Of course, historians who do research in the archives know well both the pleasures and challenges of reading in communal spaces. For literacy alone might not be sufficient to read cursive script of the long departed. Arlette Farge’s gloriously sensory description of reading archival documents in her book The Allure of the Archives readily comes to mind: “Whether it’s summer or winter, you freeze. Your hands grow stiff as you try to decipher the document, and every touch of its parchment or rag paper stains your fingers with cold dust. The writing, no matter how meticulous, how regular, is barely legible to untrained eyes.”
And yet, as Farge’s delightful book shows overall, there is the thrill of discovery, the pleasure of reading something that perhaps no one else has touched or read in centuries. We all instinctively love being allowed in on someone else’s secret, even scandal, and the archives are filled with them. Furthermore, archival reading is often communal, even if not quite in the same sense as one might find in the izba chitalnya. Those mining an archive for information may find themselves sequestered in the same room for hours or even days on end with their fellow-researchers, to the point where they recognize each other’s occasional sneezes without even looking up from their own work.
But the English title of Farge’s book obscures another sensory dimension of reading that her book’s original French title brings out: Le Goût de l’archive literally means “the taste of the archive.” The experience of reading can involve chewing on ideas and perhaps finding a book tasty. I am reminded of the gustatory compliment that John Wilson—a dedicated life-long reader, reviewer, and editor—has for essays and books he finds particularly enjoyable: they are “tasty” or “delicious.”

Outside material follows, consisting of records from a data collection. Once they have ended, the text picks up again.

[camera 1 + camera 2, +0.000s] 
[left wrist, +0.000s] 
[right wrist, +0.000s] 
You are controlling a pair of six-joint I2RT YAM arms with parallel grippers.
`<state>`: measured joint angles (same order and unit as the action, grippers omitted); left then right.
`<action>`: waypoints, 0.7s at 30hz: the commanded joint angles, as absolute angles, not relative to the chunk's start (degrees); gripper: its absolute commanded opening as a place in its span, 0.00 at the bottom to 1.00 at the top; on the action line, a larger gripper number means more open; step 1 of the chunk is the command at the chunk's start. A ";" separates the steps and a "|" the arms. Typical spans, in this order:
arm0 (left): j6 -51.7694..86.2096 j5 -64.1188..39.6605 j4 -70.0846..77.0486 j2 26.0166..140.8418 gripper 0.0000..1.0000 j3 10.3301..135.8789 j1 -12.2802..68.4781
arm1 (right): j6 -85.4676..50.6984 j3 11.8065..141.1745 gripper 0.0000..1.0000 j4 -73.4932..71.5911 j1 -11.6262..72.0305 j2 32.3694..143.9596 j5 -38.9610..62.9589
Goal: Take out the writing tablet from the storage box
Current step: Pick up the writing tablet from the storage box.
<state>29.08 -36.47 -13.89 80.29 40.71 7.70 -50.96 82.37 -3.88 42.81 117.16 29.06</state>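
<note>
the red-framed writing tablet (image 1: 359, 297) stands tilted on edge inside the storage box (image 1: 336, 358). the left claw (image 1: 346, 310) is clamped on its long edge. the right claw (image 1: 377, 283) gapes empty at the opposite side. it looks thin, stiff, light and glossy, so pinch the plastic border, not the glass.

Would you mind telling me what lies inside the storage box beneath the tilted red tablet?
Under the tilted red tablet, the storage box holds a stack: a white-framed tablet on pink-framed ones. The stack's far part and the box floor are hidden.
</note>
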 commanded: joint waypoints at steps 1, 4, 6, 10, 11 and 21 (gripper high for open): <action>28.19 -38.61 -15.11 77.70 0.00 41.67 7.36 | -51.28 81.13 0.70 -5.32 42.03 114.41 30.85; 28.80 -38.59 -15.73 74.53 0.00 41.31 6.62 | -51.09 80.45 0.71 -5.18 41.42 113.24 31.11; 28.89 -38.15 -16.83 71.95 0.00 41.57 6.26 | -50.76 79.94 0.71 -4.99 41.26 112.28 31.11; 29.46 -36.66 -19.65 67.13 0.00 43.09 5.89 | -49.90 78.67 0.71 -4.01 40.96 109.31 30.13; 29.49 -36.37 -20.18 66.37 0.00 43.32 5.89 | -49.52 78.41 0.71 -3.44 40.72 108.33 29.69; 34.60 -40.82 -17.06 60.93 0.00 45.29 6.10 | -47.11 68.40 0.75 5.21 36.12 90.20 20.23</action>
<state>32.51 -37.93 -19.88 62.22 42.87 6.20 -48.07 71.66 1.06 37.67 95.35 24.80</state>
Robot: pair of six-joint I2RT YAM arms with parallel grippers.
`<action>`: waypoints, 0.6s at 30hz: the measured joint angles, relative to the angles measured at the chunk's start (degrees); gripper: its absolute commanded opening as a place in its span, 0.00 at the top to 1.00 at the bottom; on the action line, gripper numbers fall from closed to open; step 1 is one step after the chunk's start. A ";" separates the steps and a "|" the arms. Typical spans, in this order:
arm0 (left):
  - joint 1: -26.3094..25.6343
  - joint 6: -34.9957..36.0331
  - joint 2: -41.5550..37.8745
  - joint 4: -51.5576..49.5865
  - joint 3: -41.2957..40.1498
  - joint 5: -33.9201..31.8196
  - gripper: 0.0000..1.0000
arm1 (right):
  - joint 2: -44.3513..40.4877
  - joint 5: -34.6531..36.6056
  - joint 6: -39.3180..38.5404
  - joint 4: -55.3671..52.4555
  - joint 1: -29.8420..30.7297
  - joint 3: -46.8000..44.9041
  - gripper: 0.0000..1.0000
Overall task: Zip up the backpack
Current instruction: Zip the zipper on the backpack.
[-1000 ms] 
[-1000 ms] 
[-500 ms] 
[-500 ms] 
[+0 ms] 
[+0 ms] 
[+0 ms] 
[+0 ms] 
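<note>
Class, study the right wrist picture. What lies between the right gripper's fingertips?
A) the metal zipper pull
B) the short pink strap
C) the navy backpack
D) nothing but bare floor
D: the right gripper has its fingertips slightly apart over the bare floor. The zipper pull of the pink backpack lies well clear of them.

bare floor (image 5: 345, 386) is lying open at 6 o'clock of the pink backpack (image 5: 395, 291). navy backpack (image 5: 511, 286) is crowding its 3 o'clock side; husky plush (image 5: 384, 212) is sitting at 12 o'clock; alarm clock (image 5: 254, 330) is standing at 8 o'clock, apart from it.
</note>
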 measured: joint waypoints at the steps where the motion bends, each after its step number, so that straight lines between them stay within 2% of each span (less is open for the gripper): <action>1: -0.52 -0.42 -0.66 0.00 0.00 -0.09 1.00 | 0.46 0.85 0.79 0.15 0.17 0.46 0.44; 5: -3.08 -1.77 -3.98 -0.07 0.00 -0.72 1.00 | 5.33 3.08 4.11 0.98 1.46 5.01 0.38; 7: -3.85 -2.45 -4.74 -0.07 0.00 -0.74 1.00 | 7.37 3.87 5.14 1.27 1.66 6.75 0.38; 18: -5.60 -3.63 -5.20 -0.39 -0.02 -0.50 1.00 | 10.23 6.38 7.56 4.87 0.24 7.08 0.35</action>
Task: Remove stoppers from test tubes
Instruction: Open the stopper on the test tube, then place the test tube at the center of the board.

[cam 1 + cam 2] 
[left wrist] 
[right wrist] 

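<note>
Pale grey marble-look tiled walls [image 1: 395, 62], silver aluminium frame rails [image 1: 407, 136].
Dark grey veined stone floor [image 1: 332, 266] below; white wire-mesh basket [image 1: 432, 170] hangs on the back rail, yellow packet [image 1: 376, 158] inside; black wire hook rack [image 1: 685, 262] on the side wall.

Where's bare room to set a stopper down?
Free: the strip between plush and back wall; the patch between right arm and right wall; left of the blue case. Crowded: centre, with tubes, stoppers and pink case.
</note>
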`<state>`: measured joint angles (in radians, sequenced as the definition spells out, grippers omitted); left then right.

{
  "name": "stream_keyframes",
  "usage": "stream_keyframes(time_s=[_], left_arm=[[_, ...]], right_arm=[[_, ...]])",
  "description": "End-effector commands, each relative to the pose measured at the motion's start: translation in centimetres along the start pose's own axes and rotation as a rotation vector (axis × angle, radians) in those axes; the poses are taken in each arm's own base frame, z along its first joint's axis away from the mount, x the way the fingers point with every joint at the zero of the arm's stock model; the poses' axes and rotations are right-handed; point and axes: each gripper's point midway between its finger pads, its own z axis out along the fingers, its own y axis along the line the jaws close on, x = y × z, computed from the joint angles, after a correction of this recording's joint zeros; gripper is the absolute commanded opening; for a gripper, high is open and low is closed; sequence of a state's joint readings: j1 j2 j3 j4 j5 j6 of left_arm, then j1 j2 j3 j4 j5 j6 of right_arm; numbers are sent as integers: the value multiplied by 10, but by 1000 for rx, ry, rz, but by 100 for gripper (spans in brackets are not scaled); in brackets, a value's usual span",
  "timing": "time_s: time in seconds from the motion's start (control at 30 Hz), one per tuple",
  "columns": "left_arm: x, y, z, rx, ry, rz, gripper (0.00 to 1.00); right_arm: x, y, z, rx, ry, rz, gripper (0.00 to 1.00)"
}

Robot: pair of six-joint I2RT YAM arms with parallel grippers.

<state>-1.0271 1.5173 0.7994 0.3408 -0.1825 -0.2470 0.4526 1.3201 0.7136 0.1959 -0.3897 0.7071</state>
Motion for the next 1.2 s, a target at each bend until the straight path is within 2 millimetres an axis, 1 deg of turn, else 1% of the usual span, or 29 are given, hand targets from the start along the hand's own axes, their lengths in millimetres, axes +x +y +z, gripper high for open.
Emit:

There is also something cross-cultural and ancient in this language of eating when applied to reading. The references to the literal consumption of scrolls in the Bible in Ezekiel 3:2-3 and Revelation 10:9 come to mind. In both, the eating becomes communal in another sense: each initial eater is asked to deliver God’s message that he has consumed to those who need to hear it. Speak what you eat.
I find a thrilling parallel here to the task of the historian, who consumes and digests archival materials and primary sources of all sorts in order to produce a meaningful narrative for others who will benefit from it. Of course, history in and of itself is not salvific—meaning, the knowledge of accurate history is not sufficient to save us. Sola Historia has never been a rallying cry of the faithful. Still, for all of us, regardless of faith stances and commitments, an accurate understanding of the past is important for a good and compassionate life in the here-and-now.
As we return to the communal aspect of reading, one in which all of these other sensory and even possibly spiritual reading experiences collide, we cannot leave out the wonder of mutual love for the same book. Whenever we read something that moves us, there is a joy magnified in finding others for whom that same book was meaningful, moving, worthwhile. “You too, friend?”—we think with delight whenever this occurs, feeling perhaps reassured that in a world increasingly apart, there is an intellectual community for each of us still.